The bridge LSI 502 is, for example, a LSI (Large-Scale Integrated circuit) for enabling mutual communications between the LAN controller 503, the memory controller 505 and the data transfer LSI 501.
The memory controller 505 is an LSI for controlling communications between the NAS processor 506 and the CHN memory 508. The memory controller 505 is connected to the NAS processor 506, the CHN memory 508 and the bridge LSI 502.
The CHN memory 508 is able to store programs for controlling the NAS processor 506, and data for exchange between the CM 24 and the host terminal 10A, and the like. The CHN memory 508 is able, for example, to store the file system program 817, the network control program 818, and the like. The file system program 817 is, for example, a program for managing the association between the file name contained in a file I/O command and the address information of the location at which the file having that file name is stored (for example, the LUN and header logical block address), and converting the file I/O command to a block I/O command on the basis of this association. The network control program 818 is, for example, constituted by comprising two file system protocols, such as NFS (Network File System) and Samba. NFS accepts file I/O commands from a host terminal installed with a UNIX (registered tradename) operating system running NFS. Samba, on the other hand, accepts file I/O commands from a host terminal installed with a Windows (registered tradename) operating system running CIFS (Common Interface File System). A block is the management unit for data in the storage region in the disk storage device 400.
Moreover, the CHN memory 508 stores one or more LU management table 903 corresponding to the ID of an LU group which can be accessed by the CHN 21A in which this CHN memory 508 is installed. This one or more LU management table 903 can be acquired selectively, by the I/O processor 504, for example, from a plurality of LU management tables 903 registered in the shared memory 25.
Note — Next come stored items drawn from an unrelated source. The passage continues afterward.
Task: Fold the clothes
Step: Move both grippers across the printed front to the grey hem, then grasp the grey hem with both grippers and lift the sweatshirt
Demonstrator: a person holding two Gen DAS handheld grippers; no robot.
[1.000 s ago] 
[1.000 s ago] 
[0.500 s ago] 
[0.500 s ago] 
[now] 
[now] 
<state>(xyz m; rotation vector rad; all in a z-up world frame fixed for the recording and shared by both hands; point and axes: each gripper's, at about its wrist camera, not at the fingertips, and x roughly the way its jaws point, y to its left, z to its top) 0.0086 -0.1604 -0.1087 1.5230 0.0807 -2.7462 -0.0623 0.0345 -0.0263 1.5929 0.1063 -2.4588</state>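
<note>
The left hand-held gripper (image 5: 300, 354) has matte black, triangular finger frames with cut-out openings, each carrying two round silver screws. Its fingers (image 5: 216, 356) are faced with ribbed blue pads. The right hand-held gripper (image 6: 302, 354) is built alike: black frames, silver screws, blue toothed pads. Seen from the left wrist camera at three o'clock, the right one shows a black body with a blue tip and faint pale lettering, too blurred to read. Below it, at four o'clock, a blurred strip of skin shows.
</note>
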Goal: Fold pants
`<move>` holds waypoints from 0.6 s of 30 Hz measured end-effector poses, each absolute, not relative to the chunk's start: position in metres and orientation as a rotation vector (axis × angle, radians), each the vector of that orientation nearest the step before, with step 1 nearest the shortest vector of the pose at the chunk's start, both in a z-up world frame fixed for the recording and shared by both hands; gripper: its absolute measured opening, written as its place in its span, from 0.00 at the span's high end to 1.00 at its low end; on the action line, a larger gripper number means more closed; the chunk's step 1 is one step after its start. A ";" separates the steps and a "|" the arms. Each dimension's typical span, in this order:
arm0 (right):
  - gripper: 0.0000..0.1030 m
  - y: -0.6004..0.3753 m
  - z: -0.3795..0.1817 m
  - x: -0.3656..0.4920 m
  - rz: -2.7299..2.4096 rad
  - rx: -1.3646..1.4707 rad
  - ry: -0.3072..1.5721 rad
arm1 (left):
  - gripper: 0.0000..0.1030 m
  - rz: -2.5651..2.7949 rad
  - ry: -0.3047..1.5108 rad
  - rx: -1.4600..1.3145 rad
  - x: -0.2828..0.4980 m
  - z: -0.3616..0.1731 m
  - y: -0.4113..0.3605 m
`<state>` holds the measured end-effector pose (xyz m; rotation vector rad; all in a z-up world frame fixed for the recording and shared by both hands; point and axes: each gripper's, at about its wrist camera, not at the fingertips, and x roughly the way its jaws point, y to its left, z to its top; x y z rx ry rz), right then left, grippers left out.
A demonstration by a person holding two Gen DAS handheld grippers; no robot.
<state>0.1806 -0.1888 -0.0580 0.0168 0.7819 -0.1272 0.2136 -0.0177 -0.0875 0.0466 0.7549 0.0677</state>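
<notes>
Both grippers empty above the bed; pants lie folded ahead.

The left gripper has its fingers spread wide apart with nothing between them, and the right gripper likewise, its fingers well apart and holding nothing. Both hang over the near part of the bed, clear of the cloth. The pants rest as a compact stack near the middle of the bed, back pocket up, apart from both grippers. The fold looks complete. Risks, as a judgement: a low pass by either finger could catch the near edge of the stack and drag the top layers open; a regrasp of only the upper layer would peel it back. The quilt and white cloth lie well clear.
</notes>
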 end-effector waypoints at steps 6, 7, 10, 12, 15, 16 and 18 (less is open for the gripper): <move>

The NAS processor 506 is a CPU or a microprocessor. The NAS processor 506 has, for example, higher functionality than the I/O processor 504 (for example, it has a faster computational processing speed and higher operating clock frequency), but it also has high power consumption. The NAS processor 506 is connected to the memory controller 505. The NAS processor 506 is able to read out the file system program 817 and the network control program 818, and the like, stored in the CHN memory 508, and execute processing in accordance with the computer programs thus read out. The NAS processor 506, for example, accepts file I/O commands from the host terminal 10A, by means of the network control program 818. Furthermore, by means of the file system program 817, the NAS processor 506 converts the file I/O command received from the host terminal 10A and stored in the CHN memory 508, into a block I/O command, which it outputs to the I/O processor 504.
The I/O processor 504 is a CPU or microcomputer, which is able to exchange data with the connecting section 26, interrupt data communications between the NAS processor 506 and the connecting section 26, and execute various other types of processing described hereinafter, in accordance with a control program 864 read out from the I/O memory 507. Moreover, the I/O processor 504 is able to communicate with the SVP 23.
The I/O memory 507 stores a computer program, and the like, for controlling the I/O processor 504.
The data transfer LSI 501 is an LSI, which is connected to a connector 510 of the connecting section 26, and to the I/O processor 504 and the bridge LSI 502, and it controls the transfer of data.
In this CHN 21A, the I/O processor 504 controls the power on and power off states of the NAS processor 506. Various methods are conceived as power control methods for the NAS processor 506, but in the present embodiment, for example, the I/O processor 504 is able to control same by means of power control method (1) or (2) described below.
(1) A power switch (for example, a transistor) 867 for switching the power supply to the NAS processor 506 on or off is provided on the upstream side of the NAS processor 506, on the power supply line 865 of the NAS processor 506. The power switch 867 receives a power on/off control signal for switching the power supply to the NAS processor 506 on or off, from the I/O processor 504, and it switches the power supply to the NAS processor 506, on or off, in accordance with this power on/off control signal.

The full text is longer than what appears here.